=== Begin Enclosure ===

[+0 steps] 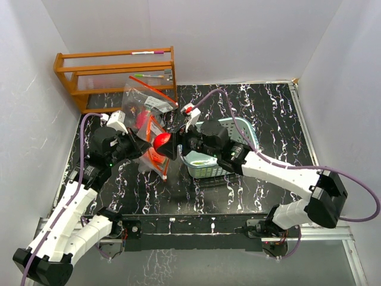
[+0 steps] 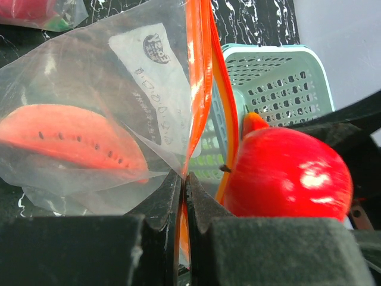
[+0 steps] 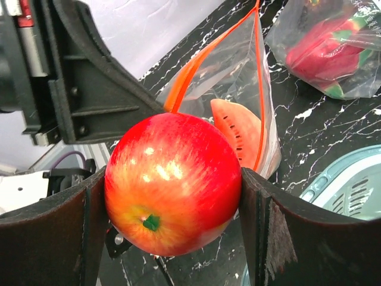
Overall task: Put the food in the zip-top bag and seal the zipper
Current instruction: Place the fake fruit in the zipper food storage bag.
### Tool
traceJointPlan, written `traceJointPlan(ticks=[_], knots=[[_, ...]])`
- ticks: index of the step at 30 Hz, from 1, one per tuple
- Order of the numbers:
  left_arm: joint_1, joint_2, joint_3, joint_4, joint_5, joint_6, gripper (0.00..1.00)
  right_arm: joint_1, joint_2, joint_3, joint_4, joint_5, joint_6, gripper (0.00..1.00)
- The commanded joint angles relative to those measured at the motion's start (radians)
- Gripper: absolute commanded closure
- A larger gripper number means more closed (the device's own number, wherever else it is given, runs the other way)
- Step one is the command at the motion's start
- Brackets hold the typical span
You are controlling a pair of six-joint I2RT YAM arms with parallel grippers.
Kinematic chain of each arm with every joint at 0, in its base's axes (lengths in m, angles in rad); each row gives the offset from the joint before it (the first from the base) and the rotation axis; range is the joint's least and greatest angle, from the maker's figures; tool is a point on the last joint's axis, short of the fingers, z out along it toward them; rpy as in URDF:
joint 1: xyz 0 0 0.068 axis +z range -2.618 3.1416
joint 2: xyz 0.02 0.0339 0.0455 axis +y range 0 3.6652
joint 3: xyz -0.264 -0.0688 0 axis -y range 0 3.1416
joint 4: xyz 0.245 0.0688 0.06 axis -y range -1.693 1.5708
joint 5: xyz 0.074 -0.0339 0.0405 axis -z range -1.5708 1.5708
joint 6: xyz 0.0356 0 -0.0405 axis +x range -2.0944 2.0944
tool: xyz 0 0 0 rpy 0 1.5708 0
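Observation:
A clear zip-top bag (image 1: 150,134) stands open in mid-table, with a red-orange zipper strip (image 2: 197,71) along its mouth and a watermelon slice (image 2: 71,140) inside. My left gripper (image 2: 183,179) is shut on one side of the zipper strip and holds the mouth up. My right gripper (image 3: 172,185) is shut on a red apple (image 3: 172,182), held right at the bag's mouth; the apple also shows in the top view (image 1: 162,140). The slice also shows in the right wrist view (image 3: 238,128).
A pale teal lattice basket (image 1: 238,134) stands right of the bag, under my right arm. A second clear bag (image 1: 143,101) with red and green food (image 3: 324,56) lies behind. A wooden rack (image 1: 116,74) stands at the back left.

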Motion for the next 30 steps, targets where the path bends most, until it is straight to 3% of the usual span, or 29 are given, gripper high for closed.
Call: traceJointPlan(ticks=[1, 8, 13, 18, 26, 30], knots=[[-0.005, -0.031, 0.007, 0.011, 0.045, -0.015, 1.0, 0.002, 0.049, 0.053, 0.124, 0.034, 0.022, 0.65], [-0.005, -0.052, 0.021, 0.006, 0.091, -0.04, 1.0, 0.011, 0.149, 0.148, 0.028, 0.198, 0.03, 0.64], [-0.006, -0.062, 0.037, -0.008, 0.089, -0.034, 1.0, 0.015, 0.173, 0.181, -0.025, 0.274, 0.037, 0.41], [-0.011, -0.062, 0.028, 0.0, 0.089, -0.033, 1.0, 0.021, 0.153, 0.186, -0.036, 0.278, 0.033, 0.03], [-0.011, -0.058, 0.021, 0.002, 0.085, -0.032, 1.0, 0.025, 0.043, 0.156, -0.082, 0.279, 0.002, 0.02], [-0.013, -0.054, 0.045, -0.013, 0.076, -0.019, 1.0, 0.023, -0.053, 0.13, -0.211, 0.388, 0.011, 0.01]])
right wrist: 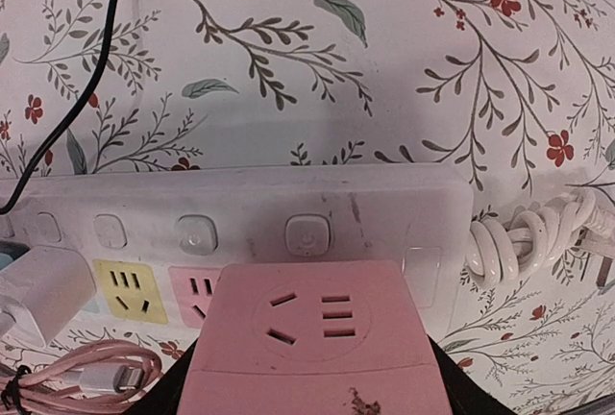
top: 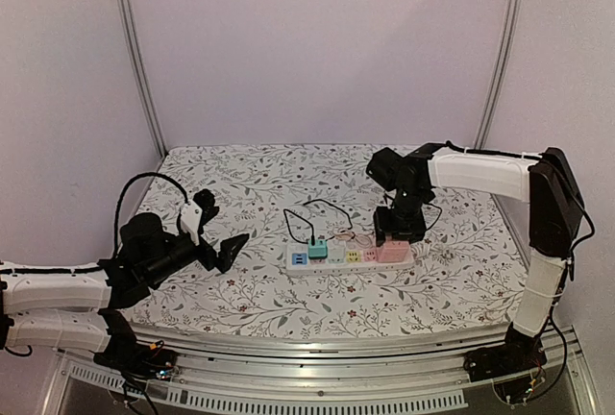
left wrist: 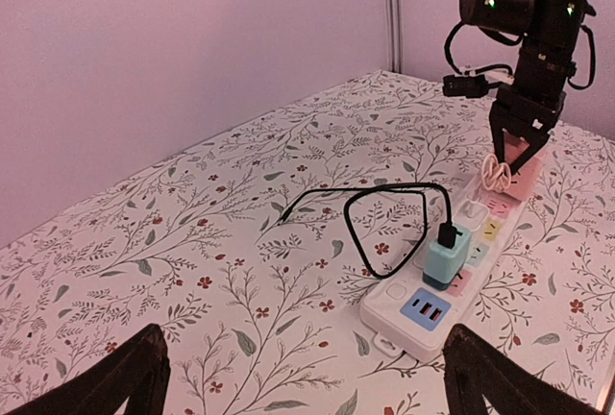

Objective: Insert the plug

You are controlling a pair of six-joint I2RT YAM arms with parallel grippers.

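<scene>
A white power strip (top: 338, 263) with coloured sockets lies mid-table. A pink plug block (top: 392, 250) sits on its right end, over the last socket, and whether it is fully seated cannot be told. My right gripper (top: 396, 232) stands over the block and is shut on it. In the right wrist view the pink plug (right wrist: 322, 338) fills the space between the fingers, with the strip (right wrist: 288, 204) behind it. My left gripper (top: 226, 250) is open and empty, left of the strip. In the left wrist view its jaws stand wide apart, with the strip (left wrist: 399, 314) ahead.
A teal charger (top: 317, 247) with a looped black cable (top: 317, 208) is plugged in near the strip's left end. A coiled white cord (right wrist: 519, 242) lies at the right end. A white charger (right wrist: 38, 290) and a pink cable (right wrist: 77, 377) lie beside the pink plug.
</scene>
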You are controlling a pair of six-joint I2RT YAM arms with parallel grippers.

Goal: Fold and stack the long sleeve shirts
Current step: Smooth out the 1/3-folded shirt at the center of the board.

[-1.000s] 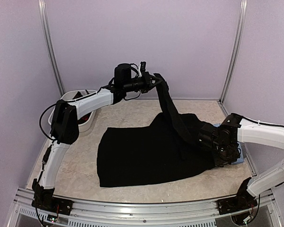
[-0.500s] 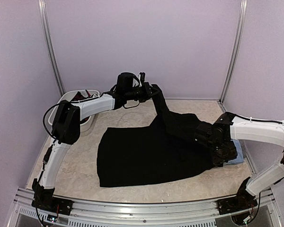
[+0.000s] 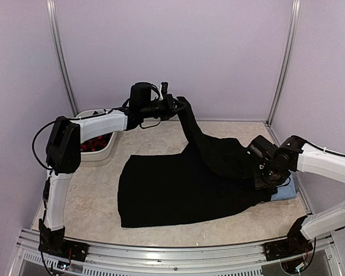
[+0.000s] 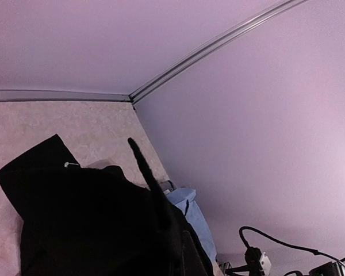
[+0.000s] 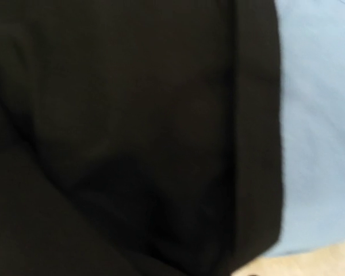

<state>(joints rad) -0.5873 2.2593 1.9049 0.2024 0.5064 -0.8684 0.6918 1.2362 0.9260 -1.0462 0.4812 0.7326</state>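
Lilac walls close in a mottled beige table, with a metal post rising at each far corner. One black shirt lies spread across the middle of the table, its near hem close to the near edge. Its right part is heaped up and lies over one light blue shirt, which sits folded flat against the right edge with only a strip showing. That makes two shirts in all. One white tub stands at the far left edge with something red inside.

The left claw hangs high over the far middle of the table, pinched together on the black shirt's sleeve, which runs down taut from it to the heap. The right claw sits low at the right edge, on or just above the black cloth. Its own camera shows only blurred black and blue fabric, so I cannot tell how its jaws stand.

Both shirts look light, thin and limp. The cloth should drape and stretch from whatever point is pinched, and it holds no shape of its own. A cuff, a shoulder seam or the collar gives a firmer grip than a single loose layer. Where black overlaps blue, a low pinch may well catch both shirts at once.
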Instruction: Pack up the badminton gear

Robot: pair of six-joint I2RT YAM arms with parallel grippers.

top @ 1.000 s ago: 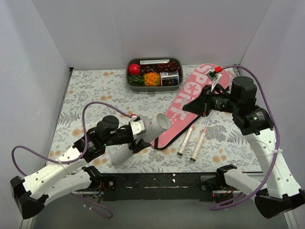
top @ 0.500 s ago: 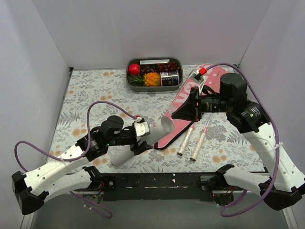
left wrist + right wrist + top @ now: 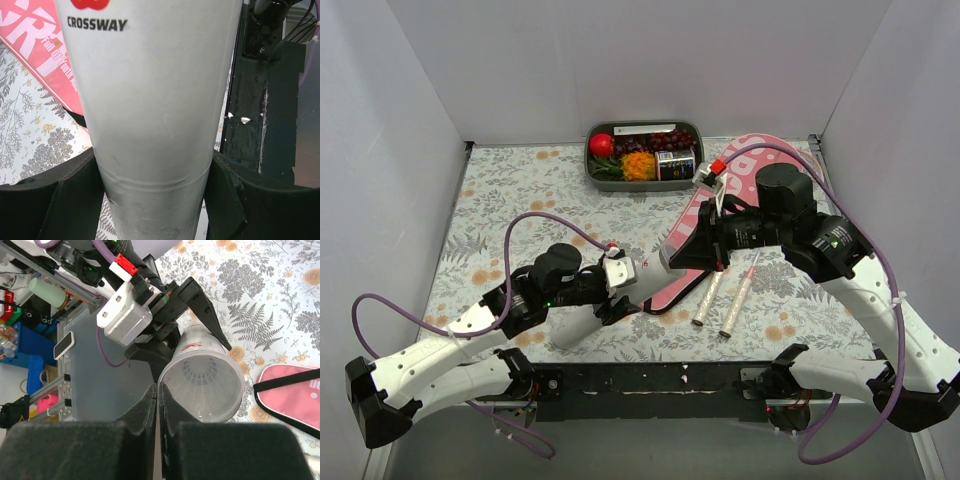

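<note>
Floral tablecloth (image 3: 500, 190) below, and the left gripper (image 3: 618, 292) clamps the white tube (image 3: 155, 100), tilted, just beside the pink bag (image 3: 52, 87). Right gripper (image 3: 157, 390), pressed together, meets its open rim. Left should hold steady, no twisting.

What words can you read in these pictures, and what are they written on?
"CROSSWAY": on the tube.
Big white letters on the bag: cut off, unreadable.
Small white line beneath them: too blurred.
Label on the box in the tray: too small.
</note>
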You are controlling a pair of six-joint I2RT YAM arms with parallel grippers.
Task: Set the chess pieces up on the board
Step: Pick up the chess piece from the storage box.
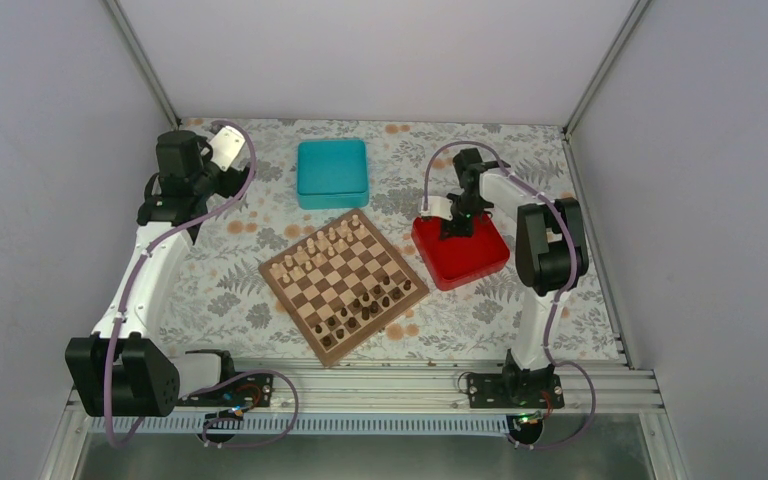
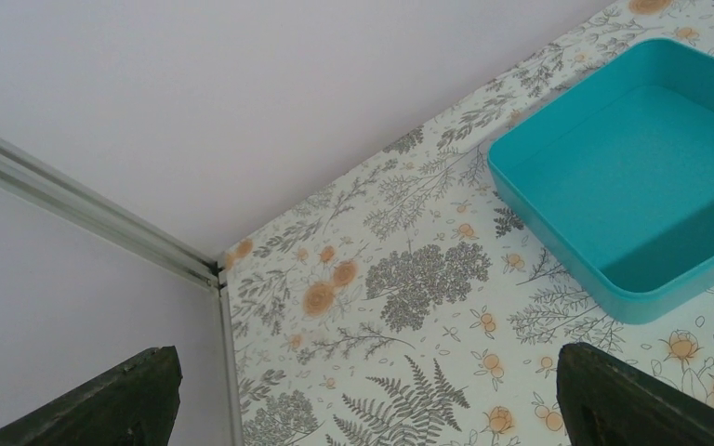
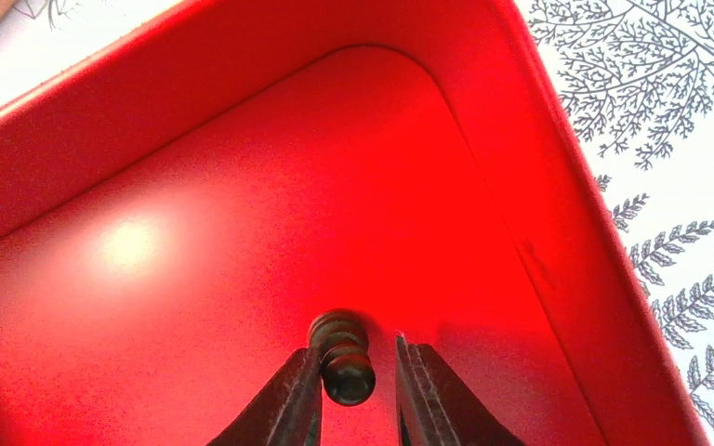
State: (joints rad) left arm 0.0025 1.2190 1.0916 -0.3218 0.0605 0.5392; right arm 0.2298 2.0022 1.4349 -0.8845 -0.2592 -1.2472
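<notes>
The right gripper (image 3: 355,358) is being held low inside the red tray (image 1: 488,268), which is sitting on the floral desk (image 1: 230,262) just beside the board (image 1: 344,275). In the right wrist view, one dark chess piece (image 3: 342,360) is being straddled by the fingers (image 3: 293,400) on the tray floor. It is being touched by one finger, while a thin strip of red is showing between it and the other. The gripper is therefore being read as not yet clenched on the piece. From this low angle, whether the piece is lying flat or being tipped cannot be told with certainty.

The left gripper (image 2: 369,372) is being held released, its fingertips wide apart with nothing between them. It is being kept above the desk's far left corner, near the teal box (image 2: 632,186).

On the board, dark chess pieces (image 1: 365,305) are being shown grouped along the near right edge. Pale pieces (image 1: 320,248) are lined along the far left edge, and the middle squares are bare.
</notes>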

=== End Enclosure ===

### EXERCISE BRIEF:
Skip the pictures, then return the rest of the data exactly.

### TASK RESULT:
[+0 steps] 
[+0 steps] 
[+0 steps] 
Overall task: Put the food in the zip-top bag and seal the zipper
Current instruction: Place the fake fruit in the zipper food storage bag.
### Tool
traceJointPlan, written `traceJointPlan(ticks=[_], knots=[[_, ...]])`
- ticks: index of the step at 30 Hz, from 1, one per tuple
- Order of the numbers:
  left_arm: joint_1, joint_2, joint_3, joint_4, joint_5, joint_6, gripper (0.00..1.00)
  right_arm: joint_1, joint_2, joint_3, joint_4, joint_5, joint_6, gripper (0.00..1.00)
- The commanded joint angles relative to those measured at the motion's start (radians)
- Gripper: absolute commanded closure
- A larger gripper number means more closed (the device's own number, wherever else it is given, runs the other way)
- Step one is the command at the motion's start
- Brackets hold the typical span
You are controlling a pair of six-joint I2RT YAM arms with parallel grippers.
Kinematic chain of each arm with every joint at 0, in its base's axes (lengths in m, angles in rad); each row gives the offset from the joint before it (the first from the base) and the rotation axis; range is the joint's least and greatest angle, from the maker's figures; tool is a point on the last joint's axis, short of the fingers, z out along it toward them; rpy as in URDF:
joint 1: xyz 0 0 0.068 axis +z range -2.618 3.1416
joint 2: xyz 0.02 0.0339 0.0455 axis +y range 0 3.6652
joint 3: xyz -0.264 -0.0688 0 axis -y range 0 3.1416
joint 4: xyz 0.245 0.0688 0.06 axis -y range -1.693 1.5708
joint 5: xyz 0.074 -0.0339 0.0405 axis -z range -1.5708 1.5708
joint 6: xyz 0.0356 0 -0.0405 axis +x range -2.0944 2.0944
tool: xyz 0 0 0 rpy 0 1.5708 0
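Observation:
A clear zip-top bag (image 1: 150,134) stands open in mid-table, with a red-orange zipper strip (image 2: 197,71) along its mouth and a watermelon slice (image 2: 71,140) inside. My left gripper (image 2: 183,179) is shut on one side of the zipper strip and holds the mouth up. My right gripper (image 3: 172,185) is shut on a red apple (image 3: 172,182), held right at the bag's mouth; the apple also shows in the top view (image 1: 162,140). The slice also shows in the right wrist view (image 3: 238,128).
A pale teal lattice basket (image 1: 238,134) stands right of the bag, under my right arm. A second clear bag (image 1: 143,101) with red and green food (image 3: 324,56) lies behind. A wooden rack (image 1: 116,74) stands at the back left.
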
Motion for the next 30 steps, targets where the path bends most, until it is straight to 3% of the usual span, or 29 are given, gripper high for closed.
Call: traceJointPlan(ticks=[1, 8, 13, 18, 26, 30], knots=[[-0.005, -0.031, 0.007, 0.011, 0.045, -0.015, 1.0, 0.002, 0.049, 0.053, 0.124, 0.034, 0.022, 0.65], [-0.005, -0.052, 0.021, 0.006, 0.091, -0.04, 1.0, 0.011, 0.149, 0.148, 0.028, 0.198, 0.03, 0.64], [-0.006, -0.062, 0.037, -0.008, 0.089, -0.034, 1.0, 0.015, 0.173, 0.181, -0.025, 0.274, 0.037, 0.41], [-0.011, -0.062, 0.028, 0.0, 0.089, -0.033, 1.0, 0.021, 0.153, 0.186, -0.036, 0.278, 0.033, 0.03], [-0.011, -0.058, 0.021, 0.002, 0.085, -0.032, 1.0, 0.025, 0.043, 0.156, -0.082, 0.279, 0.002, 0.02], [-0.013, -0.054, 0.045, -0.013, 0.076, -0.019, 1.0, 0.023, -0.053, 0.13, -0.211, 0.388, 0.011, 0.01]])
right wrist: 
top: 
left wrist: 

Objective: Insert the plug

You are controlling a pair of six-joint I2RT YAM arms with parallel grippers.

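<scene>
A white power strip (top: 338, 263) with coloured sockets lies mid-table. A pink plug block (top: 392, 250) sits on its right end, over the last socket, and whether it is fully seated cannot be told. My right gripper (top: 396, 232) stands over the block and is shut on it. In the right wrist view the pink plug (right wrist: 322, 338) fills the space between the fingers, with the strip (right wrist: 288, 204) behind it. My left gripper (top: 226, 250) is open and empty, left of the strip. In the left wrist view its jaws stand wide apart, with the strip (left wrist: 399, 314) ahead.
A teal charger (top: 317, 247) with a looped black cable (top: 317, 208) is plugged in near the strip's left end. A coiled white cord (right wrist: 519, 242) lies at the right end. A white charger (right wrist: 38, 290) and a pink cable (right wrist: 77, 377) lie beside the pink plug.
</scene>
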You are controlling a pair of six-joint I2RT YAM arms with parallel grippers.

Goal: Fold and stack the long sleeve shirts
Current step: Smooth out the 1/3-folded shirt at the center of the board.

[-1.000s] 
[-0.500s] 
[+0.000s] 
[+0.000s] 
[+0.000s] 

<state>(joints rad) -0.5873 2.2593 1.9049 0.2024 0.5064 -0.8684 0.6918 1.2362 0.9260 -1.0462 0.4812 0.7326</state>
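Lilac walls close in a mottled beige table, with a metal post rising at each far corner. One black shirt lies spread across the middle of the table, its near hem close to the near edge. Its right part is heaped up and lies over one light blue shirt, which sits folded flat against the right edge with only a strip showing. That makes two shirts in all. One white tub stands at the far left edge with something red inside.

The left claw hangs high over the far middle of the table, pinched together on the black shirt's sleeve, which runs down taut from it to the heap. The right claw sits low at the right edge, on or just above the black cloth. Its own camera shows only blurred black and blue fabric, so I cannot tell how its jaws stand.

Both shirts look light, thin and limp. The cloth should drape and stretch from whatever point is pinched, and it holds no shape of its own. A cuff, a shoulder seam or the collar gives a firmer grip than a single loose layer. Where black overlaps blue, a low pinch may well catch both shirts at once.
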Instruction: Pack up the badminton gear

Robot: pair of six-joint I2RT YAM arms with parallel grippers.

top @ 1.000 s ago: 
top @ 0.500 s ago: 
left wrist + right wrist + top @ now: 

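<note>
Floral tablecloth (image 3: 500, 190) below, and the left gripper (image 3: 618, 292) clamps the white tube (image 3: 155, 100), tilted, just beside the pink bag (image 3: 52, 87). Right gripper (image 3: 157, 390), pressed together, meets its open rim. Left should hold steady, no twisting.

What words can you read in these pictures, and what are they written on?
"CROSSWAY": on the tube.
Big white letters on the bag: cut off, unreadable.
Small white line beneath them: too blurred.
Label on the box in the tray: too small.
</note>
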You are controlling a pair of six-joint I2RT YAM arms with parallel grippers.
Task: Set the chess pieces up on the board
Step: Pick up the chess piece from the storage box.
State: (joints rad) left arm 0.0025 1.2190 1.0916 -0.3218 0.0605 0.5392; right arm 0.2298 2.0022 1.4349 -0.8845 -0.2592 -1.2472
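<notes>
The right gripper (image 3: 355,358) is being held low inside the red tray (image 1: 488,268), which is sitting on the floral desk (image 1: 230,262) just beside the board (image 1: 344,275). In the right wrist view, one dark chess piece (image 3: 342,360) is being straddled by the fingers (image 3: 293,400) on the tray floor. It is being touched by one finger, while a thin strip of red is showing between it and the other. The gripper is therefore being read as not yet clenched on the piece. From this low angle, whether the piece is lying flat or being tipped cannot be told with certainty.

The left gripper (image 2: 369,372) is being held released, its fingertips wide apart with nothing between them. It is being kept above the desk's far left corner, near the teal box (image 2: 632,186).

On the board, dark chess pieces (image 1: 365,305) are being shown grouped along the near right edge. Pale pieces (image 1: 320,248) are lined along the far left edge, and the middle squares are bare.
</notes>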

No further output is required, since the answer is complete.